WHAT THIS TASK INVOLVES
Could you copy out every line of the data where the word "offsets" occurs?

Saved data entries
^^^^
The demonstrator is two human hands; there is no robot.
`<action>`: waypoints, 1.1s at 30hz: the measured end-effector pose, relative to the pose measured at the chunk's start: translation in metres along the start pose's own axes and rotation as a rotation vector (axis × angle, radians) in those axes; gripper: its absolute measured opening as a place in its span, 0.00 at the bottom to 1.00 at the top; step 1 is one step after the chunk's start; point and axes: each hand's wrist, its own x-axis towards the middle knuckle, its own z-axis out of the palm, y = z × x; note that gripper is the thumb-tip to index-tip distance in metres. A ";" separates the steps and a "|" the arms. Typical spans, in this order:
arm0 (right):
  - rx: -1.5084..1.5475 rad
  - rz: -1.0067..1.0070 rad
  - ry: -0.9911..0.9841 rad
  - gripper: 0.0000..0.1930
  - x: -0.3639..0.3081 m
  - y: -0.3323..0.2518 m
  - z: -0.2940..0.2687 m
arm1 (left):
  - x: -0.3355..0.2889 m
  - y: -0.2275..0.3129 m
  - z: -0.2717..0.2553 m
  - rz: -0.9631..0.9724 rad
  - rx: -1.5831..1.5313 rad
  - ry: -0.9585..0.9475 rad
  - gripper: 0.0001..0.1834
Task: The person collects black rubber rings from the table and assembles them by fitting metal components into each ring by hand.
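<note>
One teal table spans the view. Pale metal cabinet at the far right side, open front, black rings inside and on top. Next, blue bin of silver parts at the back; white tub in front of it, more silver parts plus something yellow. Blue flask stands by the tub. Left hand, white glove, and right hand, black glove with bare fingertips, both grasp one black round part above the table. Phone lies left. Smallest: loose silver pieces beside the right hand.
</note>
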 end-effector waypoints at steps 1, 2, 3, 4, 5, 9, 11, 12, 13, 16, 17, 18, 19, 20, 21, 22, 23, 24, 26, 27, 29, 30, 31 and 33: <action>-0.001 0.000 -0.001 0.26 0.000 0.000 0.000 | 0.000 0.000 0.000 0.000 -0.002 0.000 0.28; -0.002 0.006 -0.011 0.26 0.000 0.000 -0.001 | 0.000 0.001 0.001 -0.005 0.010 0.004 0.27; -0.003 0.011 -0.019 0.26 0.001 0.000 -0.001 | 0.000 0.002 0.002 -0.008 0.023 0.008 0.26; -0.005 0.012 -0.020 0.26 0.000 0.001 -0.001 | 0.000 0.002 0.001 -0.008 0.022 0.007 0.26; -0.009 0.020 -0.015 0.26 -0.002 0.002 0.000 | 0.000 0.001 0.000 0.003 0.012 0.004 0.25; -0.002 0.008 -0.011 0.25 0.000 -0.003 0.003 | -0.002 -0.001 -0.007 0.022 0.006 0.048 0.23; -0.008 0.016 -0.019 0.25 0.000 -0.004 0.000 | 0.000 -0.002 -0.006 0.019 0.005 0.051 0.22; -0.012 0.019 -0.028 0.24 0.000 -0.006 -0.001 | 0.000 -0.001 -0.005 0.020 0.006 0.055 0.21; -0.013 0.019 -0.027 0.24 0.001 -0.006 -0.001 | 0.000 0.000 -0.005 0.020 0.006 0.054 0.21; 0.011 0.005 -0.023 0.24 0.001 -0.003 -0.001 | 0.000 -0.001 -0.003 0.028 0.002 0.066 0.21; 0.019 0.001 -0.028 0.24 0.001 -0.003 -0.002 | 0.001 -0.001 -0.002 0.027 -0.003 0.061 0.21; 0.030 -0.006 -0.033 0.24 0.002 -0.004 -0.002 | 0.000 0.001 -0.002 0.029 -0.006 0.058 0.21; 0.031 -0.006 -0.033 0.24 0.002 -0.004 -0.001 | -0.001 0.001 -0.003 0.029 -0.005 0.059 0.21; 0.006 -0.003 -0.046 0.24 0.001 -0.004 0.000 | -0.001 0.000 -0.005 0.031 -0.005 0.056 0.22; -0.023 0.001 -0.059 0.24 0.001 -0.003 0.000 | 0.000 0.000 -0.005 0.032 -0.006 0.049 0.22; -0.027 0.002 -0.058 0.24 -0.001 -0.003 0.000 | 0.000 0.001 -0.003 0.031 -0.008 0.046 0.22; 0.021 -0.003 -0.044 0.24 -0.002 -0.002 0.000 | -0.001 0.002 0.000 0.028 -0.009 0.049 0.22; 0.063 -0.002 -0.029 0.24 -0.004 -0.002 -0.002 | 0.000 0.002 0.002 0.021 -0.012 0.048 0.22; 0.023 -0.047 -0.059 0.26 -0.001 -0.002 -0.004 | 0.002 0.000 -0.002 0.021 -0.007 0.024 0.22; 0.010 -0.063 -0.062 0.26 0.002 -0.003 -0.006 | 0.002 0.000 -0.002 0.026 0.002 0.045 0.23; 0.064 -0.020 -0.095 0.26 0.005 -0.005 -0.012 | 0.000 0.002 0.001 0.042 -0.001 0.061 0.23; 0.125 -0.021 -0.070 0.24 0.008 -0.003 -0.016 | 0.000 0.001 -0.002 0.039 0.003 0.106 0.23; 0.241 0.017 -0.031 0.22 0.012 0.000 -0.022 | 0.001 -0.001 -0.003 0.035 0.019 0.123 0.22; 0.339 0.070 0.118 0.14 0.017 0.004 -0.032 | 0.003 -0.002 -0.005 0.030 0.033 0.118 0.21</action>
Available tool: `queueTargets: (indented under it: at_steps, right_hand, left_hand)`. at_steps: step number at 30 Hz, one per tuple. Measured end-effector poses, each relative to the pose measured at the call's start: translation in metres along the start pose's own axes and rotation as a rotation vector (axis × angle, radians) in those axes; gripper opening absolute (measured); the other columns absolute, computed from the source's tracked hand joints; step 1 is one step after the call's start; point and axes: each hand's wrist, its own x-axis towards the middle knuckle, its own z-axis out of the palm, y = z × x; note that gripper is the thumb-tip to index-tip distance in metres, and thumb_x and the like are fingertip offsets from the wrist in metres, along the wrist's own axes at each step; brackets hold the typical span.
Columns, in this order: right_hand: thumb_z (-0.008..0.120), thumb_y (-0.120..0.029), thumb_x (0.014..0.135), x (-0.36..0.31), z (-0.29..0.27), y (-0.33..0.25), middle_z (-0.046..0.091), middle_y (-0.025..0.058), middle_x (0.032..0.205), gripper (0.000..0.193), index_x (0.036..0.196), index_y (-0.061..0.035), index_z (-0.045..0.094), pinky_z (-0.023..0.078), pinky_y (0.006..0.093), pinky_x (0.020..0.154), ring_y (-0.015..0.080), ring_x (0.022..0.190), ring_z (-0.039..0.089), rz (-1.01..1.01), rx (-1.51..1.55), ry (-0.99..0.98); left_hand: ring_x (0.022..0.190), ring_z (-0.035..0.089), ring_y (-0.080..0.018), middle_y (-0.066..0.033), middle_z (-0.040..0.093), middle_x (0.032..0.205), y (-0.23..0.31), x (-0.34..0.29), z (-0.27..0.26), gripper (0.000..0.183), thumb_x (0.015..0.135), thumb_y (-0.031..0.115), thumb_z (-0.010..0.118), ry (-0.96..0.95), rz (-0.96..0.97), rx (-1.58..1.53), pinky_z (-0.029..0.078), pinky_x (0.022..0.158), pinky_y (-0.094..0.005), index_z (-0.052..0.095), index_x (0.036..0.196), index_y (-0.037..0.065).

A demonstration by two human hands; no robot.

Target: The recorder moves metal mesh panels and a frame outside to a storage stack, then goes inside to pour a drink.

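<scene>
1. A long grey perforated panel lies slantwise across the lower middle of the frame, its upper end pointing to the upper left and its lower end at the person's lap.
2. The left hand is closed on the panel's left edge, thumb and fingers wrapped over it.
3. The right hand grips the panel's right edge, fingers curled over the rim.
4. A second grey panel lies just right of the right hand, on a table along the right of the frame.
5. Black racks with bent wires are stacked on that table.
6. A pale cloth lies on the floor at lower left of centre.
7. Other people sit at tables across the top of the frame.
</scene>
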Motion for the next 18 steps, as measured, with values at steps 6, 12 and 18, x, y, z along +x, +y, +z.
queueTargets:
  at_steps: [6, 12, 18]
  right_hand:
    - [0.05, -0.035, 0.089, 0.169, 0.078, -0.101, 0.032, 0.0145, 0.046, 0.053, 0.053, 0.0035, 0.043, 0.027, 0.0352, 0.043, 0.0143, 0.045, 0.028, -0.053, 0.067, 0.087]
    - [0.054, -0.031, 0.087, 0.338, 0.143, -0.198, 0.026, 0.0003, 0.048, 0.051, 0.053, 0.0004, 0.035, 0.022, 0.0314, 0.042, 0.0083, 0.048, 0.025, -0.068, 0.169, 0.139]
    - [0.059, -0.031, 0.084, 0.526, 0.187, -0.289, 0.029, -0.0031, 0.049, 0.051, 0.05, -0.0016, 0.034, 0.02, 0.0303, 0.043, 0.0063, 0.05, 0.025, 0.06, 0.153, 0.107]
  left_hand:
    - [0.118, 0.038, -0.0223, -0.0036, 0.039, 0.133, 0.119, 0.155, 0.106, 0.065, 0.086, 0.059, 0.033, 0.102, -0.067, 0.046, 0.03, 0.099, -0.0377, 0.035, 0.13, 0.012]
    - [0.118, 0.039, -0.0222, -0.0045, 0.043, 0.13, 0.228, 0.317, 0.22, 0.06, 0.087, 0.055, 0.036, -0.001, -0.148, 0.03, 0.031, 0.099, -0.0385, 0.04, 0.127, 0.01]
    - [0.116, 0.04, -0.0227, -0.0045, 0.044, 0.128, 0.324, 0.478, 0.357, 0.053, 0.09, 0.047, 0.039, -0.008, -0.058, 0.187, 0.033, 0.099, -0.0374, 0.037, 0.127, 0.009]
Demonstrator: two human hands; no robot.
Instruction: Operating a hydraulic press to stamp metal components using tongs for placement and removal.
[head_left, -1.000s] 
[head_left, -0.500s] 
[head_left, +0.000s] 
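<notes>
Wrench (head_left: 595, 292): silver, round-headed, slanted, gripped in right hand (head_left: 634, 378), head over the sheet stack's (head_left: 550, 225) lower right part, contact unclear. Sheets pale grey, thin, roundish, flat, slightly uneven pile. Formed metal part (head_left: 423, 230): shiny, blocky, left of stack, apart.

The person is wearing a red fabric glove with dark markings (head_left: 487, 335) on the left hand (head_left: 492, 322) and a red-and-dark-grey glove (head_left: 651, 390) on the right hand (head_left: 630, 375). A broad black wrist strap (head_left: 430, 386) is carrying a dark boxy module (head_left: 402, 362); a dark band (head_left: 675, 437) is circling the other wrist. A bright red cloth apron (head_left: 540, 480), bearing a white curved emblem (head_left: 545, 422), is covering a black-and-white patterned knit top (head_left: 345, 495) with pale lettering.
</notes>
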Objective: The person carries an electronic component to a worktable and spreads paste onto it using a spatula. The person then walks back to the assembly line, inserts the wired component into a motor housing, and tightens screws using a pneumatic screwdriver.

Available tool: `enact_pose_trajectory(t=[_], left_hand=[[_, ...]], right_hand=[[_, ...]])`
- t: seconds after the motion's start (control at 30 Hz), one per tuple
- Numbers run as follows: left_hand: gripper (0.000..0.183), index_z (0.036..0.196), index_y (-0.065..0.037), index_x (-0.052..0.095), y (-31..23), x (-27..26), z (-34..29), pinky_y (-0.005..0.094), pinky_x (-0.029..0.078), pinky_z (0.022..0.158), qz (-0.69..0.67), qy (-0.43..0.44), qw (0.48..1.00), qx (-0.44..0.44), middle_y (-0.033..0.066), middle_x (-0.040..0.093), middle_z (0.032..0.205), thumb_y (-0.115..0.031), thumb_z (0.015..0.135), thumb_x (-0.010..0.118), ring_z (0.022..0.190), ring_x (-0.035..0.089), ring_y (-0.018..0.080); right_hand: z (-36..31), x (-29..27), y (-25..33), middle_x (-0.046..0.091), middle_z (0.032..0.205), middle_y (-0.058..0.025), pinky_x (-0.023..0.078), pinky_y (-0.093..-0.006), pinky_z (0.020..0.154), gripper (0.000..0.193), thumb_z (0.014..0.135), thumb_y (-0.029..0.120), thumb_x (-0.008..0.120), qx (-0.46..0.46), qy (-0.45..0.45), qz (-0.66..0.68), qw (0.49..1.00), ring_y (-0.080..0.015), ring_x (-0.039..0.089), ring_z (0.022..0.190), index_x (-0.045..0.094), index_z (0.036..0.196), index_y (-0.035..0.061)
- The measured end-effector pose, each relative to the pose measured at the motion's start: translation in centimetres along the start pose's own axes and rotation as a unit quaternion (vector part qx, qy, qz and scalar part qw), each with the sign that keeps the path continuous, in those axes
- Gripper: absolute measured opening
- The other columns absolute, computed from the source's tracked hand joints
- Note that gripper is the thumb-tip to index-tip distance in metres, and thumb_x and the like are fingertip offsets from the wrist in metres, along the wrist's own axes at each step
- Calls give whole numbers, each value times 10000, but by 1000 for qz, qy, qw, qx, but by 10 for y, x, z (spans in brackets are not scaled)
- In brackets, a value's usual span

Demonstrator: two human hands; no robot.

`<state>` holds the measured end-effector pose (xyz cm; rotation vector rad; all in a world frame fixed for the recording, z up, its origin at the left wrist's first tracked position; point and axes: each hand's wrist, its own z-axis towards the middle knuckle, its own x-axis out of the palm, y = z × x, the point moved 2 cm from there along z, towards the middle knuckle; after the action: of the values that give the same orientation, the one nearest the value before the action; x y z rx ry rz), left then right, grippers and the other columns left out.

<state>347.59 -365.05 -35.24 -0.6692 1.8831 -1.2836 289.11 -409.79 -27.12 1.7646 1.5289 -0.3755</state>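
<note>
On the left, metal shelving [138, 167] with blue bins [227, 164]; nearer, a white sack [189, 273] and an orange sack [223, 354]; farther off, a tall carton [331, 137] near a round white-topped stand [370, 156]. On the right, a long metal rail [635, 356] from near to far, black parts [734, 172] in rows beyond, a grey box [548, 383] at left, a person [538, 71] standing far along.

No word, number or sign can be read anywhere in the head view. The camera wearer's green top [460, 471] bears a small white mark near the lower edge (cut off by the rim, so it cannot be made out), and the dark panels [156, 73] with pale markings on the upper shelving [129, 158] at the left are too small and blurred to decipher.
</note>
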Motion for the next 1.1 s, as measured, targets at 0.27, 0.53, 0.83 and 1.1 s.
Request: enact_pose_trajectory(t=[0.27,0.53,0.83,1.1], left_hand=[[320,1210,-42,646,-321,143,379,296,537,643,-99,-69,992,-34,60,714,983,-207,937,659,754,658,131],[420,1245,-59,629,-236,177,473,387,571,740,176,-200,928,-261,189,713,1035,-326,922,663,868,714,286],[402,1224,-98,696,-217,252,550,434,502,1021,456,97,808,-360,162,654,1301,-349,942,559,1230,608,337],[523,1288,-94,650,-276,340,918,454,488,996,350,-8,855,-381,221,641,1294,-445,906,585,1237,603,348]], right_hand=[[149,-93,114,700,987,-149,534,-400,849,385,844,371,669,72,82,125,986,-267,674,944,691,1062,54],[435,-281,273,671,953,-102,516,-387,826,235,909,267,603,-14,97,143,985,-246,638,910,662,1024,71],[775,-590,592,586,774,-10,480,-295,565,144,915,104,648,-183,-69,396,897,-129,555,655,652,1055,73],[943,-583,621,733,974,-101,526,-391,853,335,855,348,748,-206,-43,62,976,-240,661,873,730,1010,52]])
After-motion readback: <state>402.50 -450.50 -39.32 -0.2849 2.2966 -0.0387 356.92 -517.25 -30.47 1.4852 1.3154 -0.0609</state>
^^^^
RESULT FOR THIS EXERCISE
Available tool: `queueTargets: (indented under it: at_steps, right_hand, left_hand)`. at_steps: step number at 30 Hz, one per tuple. Measured end-effector poses, each relative to the pose measured at the call's start: translation in metres along the start pose's own axes and rotation as a rotation vector (axis × angle, radians) in those axes; gripper opening absolute (measured); the other columns absolute, computed from the source's tracked hand joints; step 1 is one step after the call's start; point and axes: each hand's wrist, its own x-axis towards the middle knuckle, its own z-axis out of the palm, y = z × x; note that gripper is the thumb-tip to index-tip distance in metres, and thumb_x and the like are fingertip offsets from the wrist in metres, along the wrist's own axes at each step; brackets hold the typical span.
- Note that gripper is the thumb-tip to index-tip distance in metres, and thumb_x and the like are fingertip offsets from the wrist in metres, along the wrist's own axes at each step

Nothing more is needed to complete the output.